== Task prompt ==
Without reproducing any image, print the listing below exactly.
====
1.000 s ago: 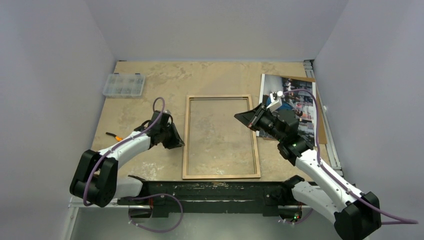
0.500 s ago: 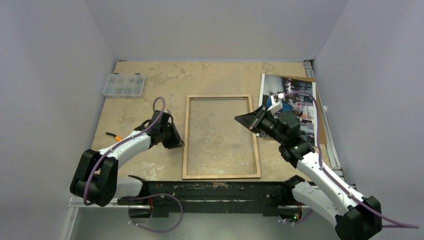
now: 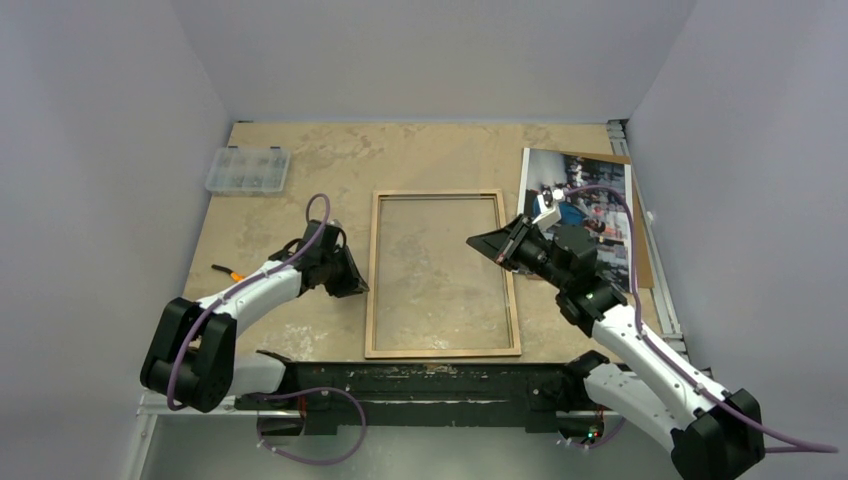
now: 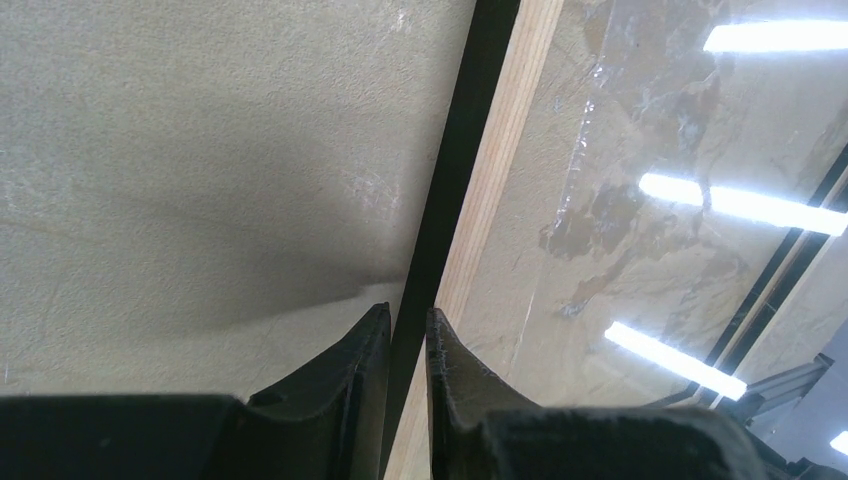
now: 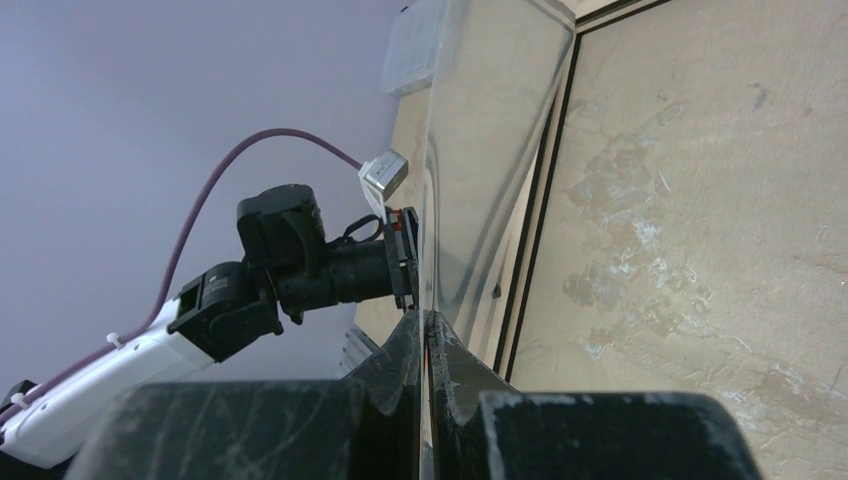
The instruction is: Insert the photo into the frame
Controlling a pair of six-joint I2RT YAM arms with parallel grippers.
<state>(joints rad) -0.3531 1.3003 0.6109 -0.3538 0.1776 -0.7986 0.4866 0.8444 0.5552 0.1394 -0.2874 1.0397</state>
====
== Answer to this problem ==
1.000 s ago: 
0.500 s ago: 
now: 
now: 
now: 
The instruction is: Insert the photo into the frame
Controlling a pair of six-joint I2RT YAM arms with parallel grippers.
<state>(joints rad) -0.3531 1.3003 0.6109 -0.3538 0.1776 -0.7986 0.4866 0.8444 0.5552 0.1394 -0.2874 1.0397</state>

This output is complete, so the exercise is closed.